A la gare Saint-Lazare à Paris le 24 avril 2018. REUTERS/Philippe Wojazer

  • Le patron de la SNCF Guillaume Pépy a promis des billets à moitié prix pour que vous partiez en vacances cet été.
  • Cette initiative intervient alors que les syndicats — qui ont appelé à la grève depuis le 3 avril jusqu'au 28 juin — ont annoncé la tenue d'un référendum pour juger de l'opposition en interne au projet de réforme du gouvernement.
  • La bataille de l'opinion s'accélère.

Guillaume Pépy, le président du directoire de la SNCF, a déclaré vendredi 11 mai 2018 que la grève "perlée" entamée le 3 avril va d'ores et déjà coûter plus de 300 millions d'euros, a-t-il précisé sur France Info.

"La grève va coûter probablement plus de 300 millions d'euros, y compris les mesures commerciales qu'on prend". En plus des remboursements auxquels les voyageurs ont droit quand un train ne roule pas, la compagnie a pris des mesures supplémentaires. 

Le président a annoncé par ailleurs dans une interview au Parisien une "opération de reconquête", se traduisant par des rabais sur le prix des cartes de réductions et sur trois millions de billets de TGV valables.

"Il me paraît totalement normal d'avoir un signe sympathique vis-à-vis de nos clients pour redonner de la confiance", a-t-il défendu auprès du Parisien. "Nous allons faire des gestes commerciaux."

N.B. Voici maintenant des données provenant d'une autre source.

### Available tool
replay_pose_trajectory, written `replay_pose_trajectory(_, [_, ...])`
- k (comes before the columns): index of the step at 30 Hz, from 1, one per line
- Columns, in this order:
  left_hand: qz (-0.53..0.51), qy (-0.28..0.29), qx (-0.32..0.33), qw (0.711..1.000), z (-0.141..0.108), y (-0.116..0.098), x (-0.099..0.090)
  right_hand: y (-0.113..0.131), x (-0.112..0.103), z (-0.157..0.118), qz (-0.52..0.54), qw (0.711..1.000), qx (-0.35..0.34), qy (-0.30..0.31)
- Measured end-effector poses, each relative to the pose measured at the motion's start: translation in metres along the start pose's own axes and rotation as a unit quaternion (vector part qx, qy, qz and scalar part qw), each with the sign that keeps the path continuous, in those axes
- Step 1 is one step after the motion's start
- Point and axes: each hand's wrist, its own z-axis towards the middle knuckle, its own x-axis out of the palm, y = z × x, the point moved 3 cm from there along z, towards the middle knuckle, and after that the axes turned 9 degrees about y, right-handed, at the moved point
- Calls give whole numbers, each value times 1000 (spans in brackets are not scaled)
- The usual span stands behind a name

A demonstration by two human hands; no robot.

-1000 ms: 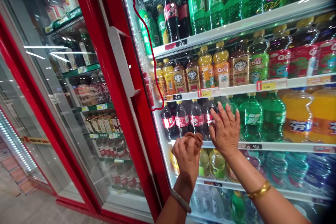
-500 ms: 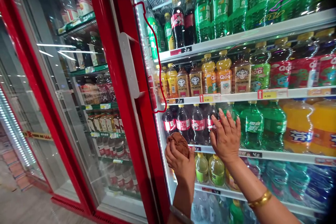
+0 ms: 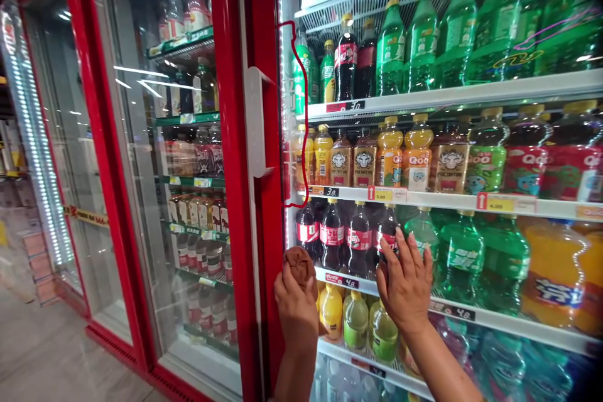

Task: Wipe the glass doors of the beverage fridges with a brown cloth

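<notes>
My left hand (image 3: pixel 296 304) is closed round a bunched brown cloth (image 3: pixel 299 271). It holds the cloth at the left edge of the glass door, beside the red door frame (image 3: pixel 268 226) and below the leftmost cola bottle (image 3: pixel 307 232). Spread fingers mark my right hand (image 3: pixel 406 282), which holds nothing. Its fingertips lie in front of another cola bottle (image 3: pixel 387 226) and a green bottle (image 3: pixel 421 229) behind the glass. Whether the palm touches the glass I cannot tell. A white door handle (image 3: pixel 257 122) is fixed to the frame above my left hand.
Behind the glass, shelves (image 3: pixel 424 198) carry rows of soda and juice bottles. A second cooler door (image 3: pixel 132 201) with more drinks stands to the left. Red and coloured lines mark the glass. Grey floor (image 3: pixel 42 358) shows at lower left.
My left hand has moved left with the cloth, from below the first cola bottles to the door frame's edge. My right hand stays before the same bottles. The view has shifted.
</notes>
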Motion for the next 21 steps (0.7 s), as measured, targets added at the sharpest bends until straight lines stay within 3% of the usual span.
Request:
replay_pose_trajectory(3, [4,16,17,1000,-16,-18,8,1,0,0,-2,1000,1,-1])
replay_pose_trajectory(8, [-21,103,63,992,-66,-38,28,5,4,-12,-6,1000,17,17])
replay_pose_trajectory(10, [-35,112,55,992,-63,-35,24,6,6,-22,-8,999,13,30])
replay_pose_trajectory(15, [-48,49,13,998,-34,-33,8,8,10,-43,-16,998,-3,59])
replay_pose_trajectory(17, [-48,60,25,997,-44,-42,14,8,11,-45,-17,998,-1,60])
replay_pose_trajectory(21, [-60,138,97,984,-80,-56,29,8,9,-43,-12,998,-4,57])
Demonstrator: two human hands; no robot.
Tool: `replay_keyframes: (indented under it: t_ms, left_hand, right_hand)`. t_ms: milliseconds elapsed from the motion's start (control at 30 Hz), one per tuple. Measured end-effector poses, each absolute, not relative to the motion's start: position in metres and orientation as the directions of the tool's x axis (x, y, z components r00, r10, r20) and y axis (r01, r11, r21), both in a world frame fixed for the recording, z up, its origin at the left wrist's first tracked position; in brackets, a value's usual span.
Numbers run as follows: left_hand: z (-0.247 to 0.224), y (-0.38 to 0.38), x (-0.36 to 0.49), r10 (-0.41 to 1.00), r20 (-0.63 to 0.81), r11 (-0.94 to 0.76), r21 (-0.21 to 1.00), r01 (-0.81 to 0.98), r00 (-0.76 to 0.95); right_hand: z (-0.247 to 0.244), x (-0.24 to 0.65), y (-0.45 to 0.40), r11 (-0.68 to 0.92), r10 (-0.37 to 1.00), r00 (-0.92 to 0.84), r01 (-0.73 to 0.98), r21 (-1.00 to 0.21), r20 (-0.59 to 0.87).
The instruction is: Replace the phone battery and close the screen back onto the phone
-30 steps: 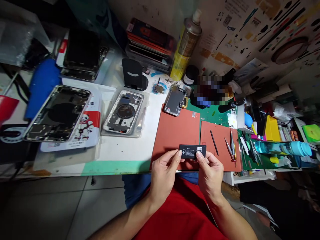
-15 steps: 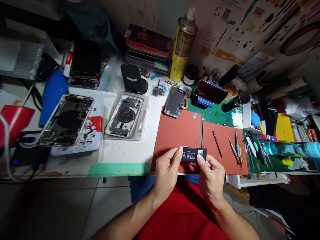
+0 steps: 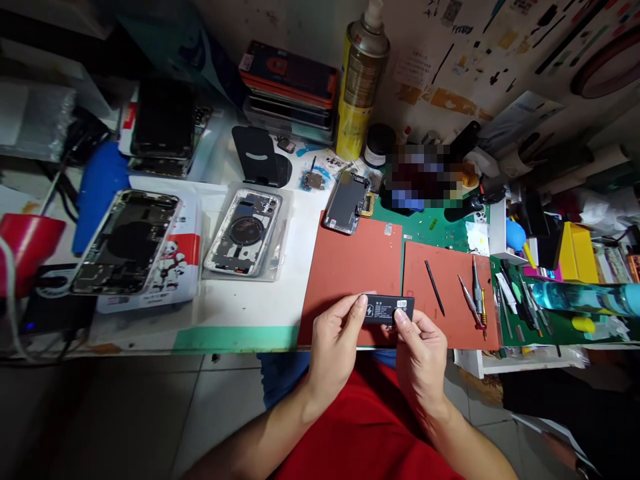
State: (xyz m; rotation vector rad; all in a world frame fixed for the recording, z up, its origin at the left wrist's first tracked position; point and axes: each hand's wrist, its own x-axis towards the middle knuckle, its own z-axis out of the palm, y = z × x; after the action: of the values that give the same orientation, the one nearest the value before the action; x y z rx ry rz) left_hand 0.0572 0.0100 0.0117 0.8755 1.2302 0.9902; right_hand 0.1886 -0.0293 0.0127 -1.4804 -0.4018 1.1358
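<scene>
A black phone battery (image 3: 383, 311) with white print and a lightning mark is held level over the front edge of the red-brown mat (image 3: 357, 260). My left hand (image 3: 336, 343) pinches its left end between thumb and fingers. At the other end, my right hand (image 3: 423, 353) grips it, the thumb lying on the printed face. Fingertips behind the battery are partly hidden. Beyond it lies a phone screen assembly (image 3: 345, 203) with a yellowish flex part. To the right, a black pry stick (image 3: 435, 288), tweezers (image 3: 469, 299) and a screwdriver (image 3: 477, 280) rest on the second mat (image 3: 417, 320).
Two opened phone housings, one dark (image 3: 127, 243) and one white-framed (image 3: 243, 230), lie to the left. At the back stand a yellow spray can (image 3: 357, 87), a black phone stand (image 3: 255, 157) and stacked phones (image 3: 290, 80). A blue-tinted bottle (image 3: 583, 297) lies at right.
The camera view has shifted slightly. Both hands keep hold of the battery in almost the same position.
</scene>
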Motion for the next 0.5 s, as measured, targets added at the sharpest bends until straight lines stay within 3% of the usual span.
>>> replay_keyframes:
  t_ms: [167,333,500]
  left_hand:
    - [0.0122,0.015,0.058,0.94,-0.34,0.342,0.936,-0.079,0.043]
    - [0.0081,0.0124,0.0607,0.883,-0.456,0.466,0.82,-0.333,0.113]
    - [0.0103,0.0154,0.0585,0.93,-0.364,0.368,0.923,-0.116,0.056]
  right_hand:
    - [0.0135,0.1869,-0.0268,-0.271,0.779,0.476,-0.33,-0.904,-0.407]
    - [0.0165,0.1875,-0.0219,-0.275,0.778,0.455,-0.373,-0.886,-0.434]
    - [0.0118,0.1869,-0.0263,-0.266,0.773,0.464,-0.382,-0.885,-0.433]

Voici les billets concernés par ces réductions:

  • 3 millions de billets de TGV et Intercités à moins de 40 euros.  Guillaume Pépy dit que ces billets seront valables sur toutes les destinations et tous les jours du 15 mai — date de mise en vente — au 31 août.
  • Cartes de réduction. Du 23 mai au 15 juin, elles seront vendues au même prix, 29 euros au lieu de 50 euros pour la carte jeune, 60 euros pour la carte senior et 75 euros pour les cartes enfant + et week-end.
  • Abonnements TER. Ils seront à moitié prix en juin. Pour l'Ile-de-France, une réunion aura lieu le 17 mai avec Valérie Pécresse, la présidente de la Région, pour définir les modalités.

Cette initiative intervient alors qu'un vote sera organisé par les syndicats du 14 au 21 mai pour "mesurer l'opposition à la réforme du système ferroviaire élaborée par le gouvernement." Les salariés devront répondre à la question suivante : "Êtes-vous pour ou contre le pacte ferroviaire porté par le gouvernement?".

Par le biais de cette initiative, inspirée du référendum de ces dernières semaines à Air France, les quatre organisations syndicales espèrent démontrer à l'exécutif et à la direction de l'entreprise que la mobilisation ne faiblit pas, après plus d'un mois de grève en pointillé.

Le référendum chez Air France a débouché sur la démission du PDG.

"La réforme ferroviaire est un sujet qui ne concerne pas que l’entreprise mais tous les Français et qui sera tranché par les élus nationaux dans quelques semaines", a estimé Guillaume Pepy dans cette interview au Parisien. "Personne ne peut confisquer le débat et le vote au Parlement", insiste-t-il, jugeant que la consultation des employés de la SNCF n'aura "aucune" légitimité.

Voté en première lecture à l'Assemblée nationale, le texte décrié par les syndicats doit arriver au Sénat à la fin du mois, le 23 mai en commission et le 29 mai en séance publique.

Le Premier ministre Edouard Philippe, après avoir dit qu'il ne reviendrait pas sur les grands principes de la réforme, doit à nouveau rencontrer les syndicats le 25 mai.

Le taux de grévistes à la SNCF s'est élevé mercredi à 14,46%, son plus bas niveau depuis le 3 avril, selon les chiffres communiqués par la direction, mis en doute par les syndicats.

Après une première journée à 33,9%, le taux d'agents grévistes a graduellement baissé pour atteindre 17,12% mardi, puis passer pour la première fois sous les 15%.